In this article, I am going to explain a few distance metrics. First, I am going to start with metrics based on Minkowski distance because we all understand them intuitively. In the upcoming articles, I will also show you how to measure the “distance” between sets of values and distance between sequences.

# Minkowski distance

When we think about distance, we usually imagine distances between cities. That is the most intuitive understanding of the distance concept. Fortunately, this example is perfect for explaining the constraints of Minkowski distances.

## Normed vector space

We can calculate Minkowski distance only in a normed vector space, which is a fancy way of saying: “in a space where distances can be represented as a vector that has a length.”

Let’s start by proving that a map is a vector space. If we take a map, we see that distances between cities are normed vector space because we can draw a vector that connects two cities on the map. We can combine multiple vectors to create a route that connects more than two cities. Now, the adjective “normed.” It means that the vector has its length and no vector has a negative length. That constraint is met too because if we draw a line between cities on the map, we can measure its length.
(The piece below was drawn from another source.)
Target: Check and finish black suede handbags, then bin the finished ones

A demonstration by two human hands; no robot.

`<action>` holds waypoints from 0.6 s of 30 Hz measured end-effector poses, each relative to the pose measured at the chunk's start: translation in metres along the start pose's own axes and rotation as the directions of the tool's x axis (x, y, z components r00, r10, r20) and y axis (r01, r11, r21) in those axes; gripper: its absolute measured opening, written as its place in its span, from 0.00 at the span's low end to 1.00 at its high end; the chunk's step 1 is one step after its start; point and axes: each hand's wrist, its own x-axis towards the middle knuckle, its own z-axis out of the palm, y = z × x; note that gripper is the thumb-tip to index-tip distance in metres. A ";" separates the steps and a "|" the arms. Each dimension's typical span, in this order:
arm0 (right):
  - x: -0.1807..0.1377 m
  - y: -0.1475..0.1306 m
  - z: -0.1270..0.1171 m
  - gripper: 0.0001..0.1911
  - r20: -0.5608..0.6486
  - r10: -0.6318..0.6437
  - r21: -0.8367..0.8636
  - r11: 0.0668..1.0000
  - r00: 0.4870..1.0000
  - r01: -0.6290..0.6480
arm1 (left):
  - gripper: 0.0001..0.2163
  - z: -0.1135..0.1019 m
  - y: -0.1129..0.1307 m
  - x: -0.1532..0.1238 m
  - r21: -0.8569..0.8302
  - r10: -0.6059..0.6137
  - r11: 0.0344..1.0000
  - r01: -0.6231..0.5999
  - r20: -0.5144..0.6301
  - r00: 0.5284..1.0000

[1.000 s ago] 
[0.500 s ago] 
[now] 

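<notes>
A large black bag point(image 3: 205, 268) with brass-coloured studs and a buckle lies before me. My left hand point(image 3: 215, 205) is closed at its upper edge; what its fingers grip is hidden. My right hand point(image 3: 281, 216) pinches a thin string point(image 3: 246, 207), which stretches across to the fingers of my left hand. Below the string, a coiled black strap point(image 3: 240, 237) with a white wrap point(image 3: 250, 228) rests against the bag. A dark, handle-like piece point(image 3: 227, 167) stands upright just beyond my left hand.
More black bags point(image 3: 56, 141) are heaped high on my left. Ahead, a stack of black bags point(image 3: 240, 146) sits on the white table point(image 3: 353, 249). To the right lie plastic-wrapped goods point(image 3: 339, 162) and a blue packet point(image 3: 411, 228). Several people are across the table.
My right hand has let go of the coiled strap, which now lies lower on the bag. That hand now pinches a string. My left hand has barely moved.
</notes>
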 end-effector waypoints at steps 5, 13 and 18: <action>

## Minkowski distance - requirements

1. The zero vector, 0, has zero length; every other vector has a positive length. If we look at a map, it is obvious. The distance from a city to the same city is zero because we don’t need to travel at all. The distance from a city to any other city is positive because we can’t travel -20 km.

2. Multiplying a vector by a positive number changes its length without changing its direction We traveled 50 km North. If we travel 50 km more in the same direction, we will end up 100 km North. The direction does not change. Easy, isn’t it?

3. The shortest distance between any two points is a straight line (this is called Triangle inequality). I believe it is self-explanatory.

# Minkowski distance types

There is only one equation for Minkowski distance, but we can parameterize it to get slightly different results.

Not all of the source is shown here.